Człowiek bowiem pracując, nie tylko przemienia rzeczy i społeczność, lecz doskonali też samego siebie. Uczy się wielu rzeczy, swoje zdolności rozwija, wychodzi z siebie i ponad siebie. Jeżeli się dobrze pojmuje ten wzrost, jest on wart więcej aniżeli zewnętrzne bogactwa, jakie można zdobyć (...) Stąd normą aktywności ludzkiej jest to, żeby zgodnie z planem Bożym i wolą Bożą odpowiadać prawdziwemu dobru rodzaju ludzkiego i pozwolić człowiekowi na realizowanie i wypełnianie pełnego swojego powołania bądź indywidualnie, bądź społecznie”. (Laborem exercen. Encyklika. 14 września 1981 r. Castel Gandolfo)
Myśli do refleksji:
Aby pomóc człowiekowi zrealizować jego życiowe powołanie dotyczące stanu życia Pan Bóg wyznacza mu konkretne zadania dotyczące wykonywanej pracy, misji w Kościele, a nawet sposobów spędzania wolnego czasu. Jednocześnie ustanawia w ten sposób kryterium ich podejmowania wskazując, iż może je realizować tylko wtedy, gdy nie stoją w sprzeczności z powołaniem do świętości, misją wynikającą bycia mężczyzną lub kobietą oraz realizacją powołania życiowego.
Pomyśl:
· Jak jest rola pracy w życiu człowieka w ujęciu rozważanego tekstu?

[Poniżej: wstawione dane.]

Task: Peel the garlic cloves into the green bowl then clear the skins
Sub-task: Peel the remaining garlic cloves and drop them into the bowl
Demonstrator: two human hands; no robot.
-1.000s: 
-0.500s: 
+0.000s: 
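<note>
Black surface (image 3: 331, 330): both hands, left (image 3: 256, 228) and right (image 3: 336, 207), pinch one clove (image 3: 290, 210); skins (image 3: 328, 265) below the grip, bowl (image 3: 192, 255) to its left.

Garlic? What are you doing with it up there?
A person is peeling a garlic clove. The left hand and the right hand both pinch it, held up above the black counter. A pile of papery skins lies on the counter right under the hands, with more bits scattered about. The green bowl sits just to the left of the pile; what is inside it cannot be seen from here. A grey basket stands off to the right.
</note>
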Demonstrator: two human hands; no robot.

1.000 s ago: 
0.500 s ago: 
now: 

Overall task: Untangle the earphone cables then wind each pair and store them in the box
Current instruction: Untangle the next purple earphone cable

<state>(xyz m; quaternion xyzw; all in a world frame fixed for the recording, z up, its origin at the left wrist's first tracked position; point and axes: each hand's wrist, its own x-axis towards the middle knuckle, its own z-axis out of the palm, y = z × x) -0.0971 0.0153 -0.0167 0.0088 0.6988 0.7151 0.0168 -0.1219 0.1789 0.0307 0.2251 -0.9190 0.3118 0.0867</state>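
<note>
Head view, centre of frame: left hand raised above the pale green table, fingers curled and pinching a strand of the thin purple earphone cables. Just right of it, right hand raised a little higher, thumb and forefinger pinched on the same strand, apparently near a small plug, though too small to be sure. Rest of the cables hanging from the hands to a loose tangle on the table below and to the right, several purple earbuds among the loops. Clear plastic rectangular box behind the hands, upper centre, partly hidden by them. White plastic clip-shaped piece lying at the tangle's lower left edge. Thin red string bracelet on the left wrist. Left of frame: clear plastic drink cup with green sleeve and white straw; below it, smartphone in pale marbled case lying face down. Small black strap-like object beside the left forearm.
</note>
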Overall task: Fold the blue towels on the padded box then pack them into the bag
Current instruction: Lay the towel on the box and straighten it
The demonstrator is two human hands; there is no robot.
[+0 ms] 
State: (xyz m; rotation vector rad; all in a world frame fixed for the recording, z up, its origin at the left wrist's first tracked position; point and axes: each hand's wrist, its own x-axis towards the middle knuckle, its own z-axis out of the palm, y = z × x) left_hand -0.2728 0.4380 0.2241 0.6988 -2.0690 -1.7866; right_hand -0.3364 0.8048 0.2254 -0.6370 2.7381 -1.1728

· Przed jakim niebezpieczeństwem ostrzegał św. Jan Paweł II?
· Jakie czynniki bierzesz pod uwagę, gdy podejmujesz rozważania, a może nawet decyzje, dotyczące swojej przyszłej pracy?
· Jaki wpływ na przeżywanie wiary, na podstawie swojego doświadczenia lub obserwacji, ma praca wykonywana przez człowieka?